The lawsuit seeks to explore Smith’s possible role in Murdaugh’s alleged fraud and demands he hand over any money or property belonging to Satterfield’s estate.
A lawsuit was initially filed Sept. 15 on behalf of Satterfield’s sons, Michael Anthony Satterfield and Brian Harriott, detailing the theft of money from the housekeeper’s heirs. Wrongful death settlements were secured from insurance carriers for amounts totaling $4.3 million.
The amended suit says Murdaugh issued checks to Smith between Oct. 8, 2019 to May 28, 2021 through fake “Forge” accounts for nearly $165,000. Another 254 checks totaling $1.8 million were issued to Smith from Murdaugh’s personal account and through transfers from the fake accounts, the lawsuit states.
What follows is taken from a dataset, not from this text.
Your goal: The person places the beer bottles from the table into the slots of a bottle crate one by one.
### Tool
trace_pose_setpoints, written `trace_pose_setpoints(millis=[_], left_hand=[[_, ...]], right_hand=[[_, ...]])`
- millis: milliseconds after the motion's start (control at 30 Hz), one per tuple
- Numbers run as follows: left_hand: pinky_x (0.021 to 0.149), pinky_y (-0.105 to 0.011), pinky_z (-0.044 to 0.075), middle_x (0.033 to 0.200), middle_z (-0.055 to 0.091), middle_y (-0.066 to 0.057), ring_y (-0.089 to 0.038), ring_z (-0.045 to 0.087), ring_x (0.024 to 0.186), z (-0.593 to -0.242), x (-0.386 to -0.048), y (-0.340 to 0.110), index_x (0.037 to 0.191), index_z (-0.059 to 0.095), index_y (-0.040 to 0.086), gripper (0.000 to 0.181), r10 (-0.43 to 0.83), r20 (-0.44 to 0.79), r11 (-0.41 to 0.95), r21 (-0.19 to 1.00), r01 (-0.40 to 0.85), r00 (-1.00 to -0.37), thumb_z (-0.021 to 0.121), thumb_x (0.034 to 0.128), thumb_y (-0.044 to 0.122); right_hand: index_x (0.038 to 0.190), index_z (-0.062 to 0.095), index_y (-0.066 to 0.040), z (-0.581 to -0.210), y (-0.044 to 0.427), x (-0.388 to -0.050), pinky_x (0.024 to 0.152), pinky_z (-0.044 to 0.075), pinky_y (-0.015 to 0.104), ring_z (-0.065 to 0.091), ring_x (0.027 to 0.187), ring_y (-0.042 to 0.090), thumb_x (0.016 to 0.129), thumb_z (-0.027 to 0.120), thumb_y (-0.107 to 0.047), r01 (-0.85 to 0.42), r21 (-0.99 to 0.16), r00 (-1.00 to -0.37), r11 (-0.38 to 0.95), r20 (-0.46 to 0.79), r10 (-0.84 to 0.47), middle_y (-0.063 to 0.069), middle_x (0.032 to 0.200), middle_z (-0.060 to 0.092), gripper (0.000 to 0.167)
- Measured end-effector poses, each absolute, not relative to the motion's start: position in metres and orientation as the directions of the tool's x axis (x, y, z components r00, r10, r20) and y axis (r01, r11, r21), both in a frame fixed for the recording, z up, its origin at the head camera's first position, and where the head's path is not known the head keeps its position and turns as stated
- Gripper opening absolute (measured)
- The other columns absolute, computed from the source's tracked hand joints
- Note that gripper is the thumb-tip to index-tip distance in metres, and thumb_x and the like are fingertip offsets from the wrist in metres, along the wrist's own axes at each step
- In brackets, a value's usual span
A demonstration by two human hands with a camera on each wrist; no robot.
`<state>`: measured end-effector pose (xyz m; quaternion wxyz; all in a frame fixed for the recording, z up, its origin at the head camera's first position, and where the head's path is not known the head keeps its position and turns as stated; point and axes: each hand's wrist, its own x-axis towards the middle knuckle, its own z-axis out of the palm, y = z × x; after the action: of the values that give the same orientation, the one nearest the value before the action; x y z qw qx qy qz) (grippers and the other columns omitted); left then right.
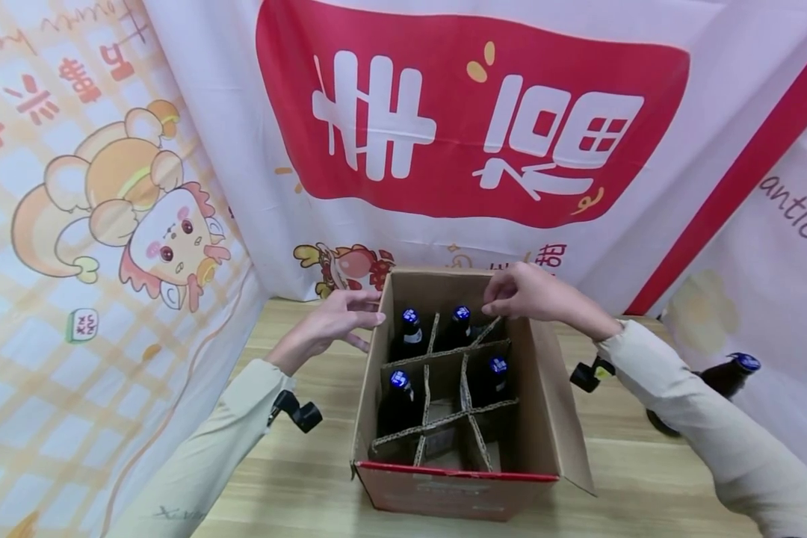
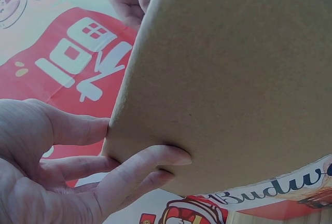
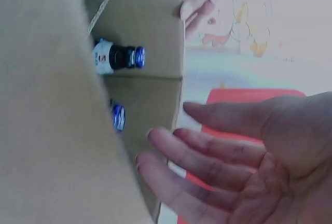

“Upon information and belief, at least a portion of the funds transferred to Cousin Eddie came from the monies that were wrongfully taken from the plaintiffs,” the lawsuit states.
Fox News has reached out to Murdaugh’s attorney.
Documents provided by attorneys for Satterfield’s estate purportedly show a Bank of America account under the name “Forge,” which was used to keep $3.4 million that was allegedly stolen from various victims.
“Through this action, the Satterfield family hopes to find the answer to the ultimate question: Where’s the money? ” Bland and Richter said in a news release.
Bank of America denies any wrongdoing and said it was not aware of any theft.
“There is no basis for this lawsuit, and we are asking the court to dismiss it,” the company said in a statement to Fox News. “Make no mistake, the wrongdoer here was Mr. Murdaugh, and the diversion of these funds occurred away from Bank of America. We had no knowledge of any theft and followed standard procedures in account openings for a sole proprietor business. “
South Carolina Law Enforcement Division (SLED) has opened an investigation into Statterfied’s death, which was ruled as natural, but inconsistent with injuries sustained in a trip-and-fall accident, officials said.
Murdaugh is already charged with insurance fraud, conspiracy to commit insurance fraud and filing a false police report in connection to an alleged Sept. 4 shooting. He allegedly told authorities he hired Smith to shoot him so his surviving son, Buster Murdaugh, could collect a $10 million life insurance policy.
The shooting occurred after Murdaugh resigned from the Hampton, South Carolina, law firm founded by his great-grandfather amid allegations he embezzled millions from clients.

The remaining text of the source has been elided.